**TASK DESCRIPTION**
Copy all the lines below without altering anything.

═══ SOURCE MATERIAL ═══

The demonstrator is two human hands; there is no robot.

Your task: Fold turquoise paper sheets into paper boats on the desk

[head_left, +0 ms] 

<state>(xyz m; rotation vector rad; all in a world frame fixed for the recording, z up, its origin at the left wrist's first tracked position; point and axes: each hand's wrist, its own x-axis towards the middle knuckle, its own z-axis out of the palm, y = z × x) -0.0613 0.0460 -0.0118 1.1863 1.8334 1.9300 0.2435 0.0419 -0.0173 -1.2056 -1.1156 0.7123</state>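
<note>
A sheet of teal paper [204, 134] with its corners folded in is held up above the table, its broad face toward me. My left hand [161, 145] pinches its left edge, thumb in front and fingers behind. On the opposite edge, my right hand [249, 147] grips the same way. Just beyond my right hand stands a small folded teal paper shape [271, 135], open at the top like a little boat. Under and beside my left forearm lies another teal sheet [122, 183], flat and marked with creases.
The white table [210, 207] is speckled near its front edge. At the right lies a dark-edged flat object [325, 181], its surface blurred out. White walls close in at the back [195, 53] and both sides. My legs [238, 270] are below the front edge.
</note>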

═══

**SOLUTION TO THIS TASK**
The demonstrator is two human hands; there is no robot.

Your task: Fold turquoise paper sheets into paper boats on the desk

[head_left, +0 ms] 

<state>(xyz m; rotation vector rad; all in a world frame fixed for the recording, z up, its origin at the left wrist's first tracked position; point and axes: each hand's wrist, its own x-axis towards the middle knuckle, its own z-axis out of the palm, y = z × x) -0.0613 0.0460 -0.0118 1.1863 1.8334 1.9300 0.2435 0.0419 -0.0173 -1.2056 -1.1156 0.7123</state>
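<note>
A sheet of teal paper [204, 134] with its corners folded in is held up above the table, its broad face toward me. My left hand [161, 145] pinches its left edge, thumb in front and fingers behind. On the opposite edge, my right hand [249, 147] grips the same way. Just beyond my right hand stands a small folded teal paper shape [271, 135], open at the top like a little boat. Under and beside my left forearm lies another teal sheet [122, 183], flat and marked with creases.
The white table [210, 207] is speckled near its front edge. At the right lies a dark-edged flat object [325, 181], its surface blurred out. White walls close in at the back [195, 53] and both sides. My legs [238, 270] are below the front edge.
</note>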

Now the exercise is finished.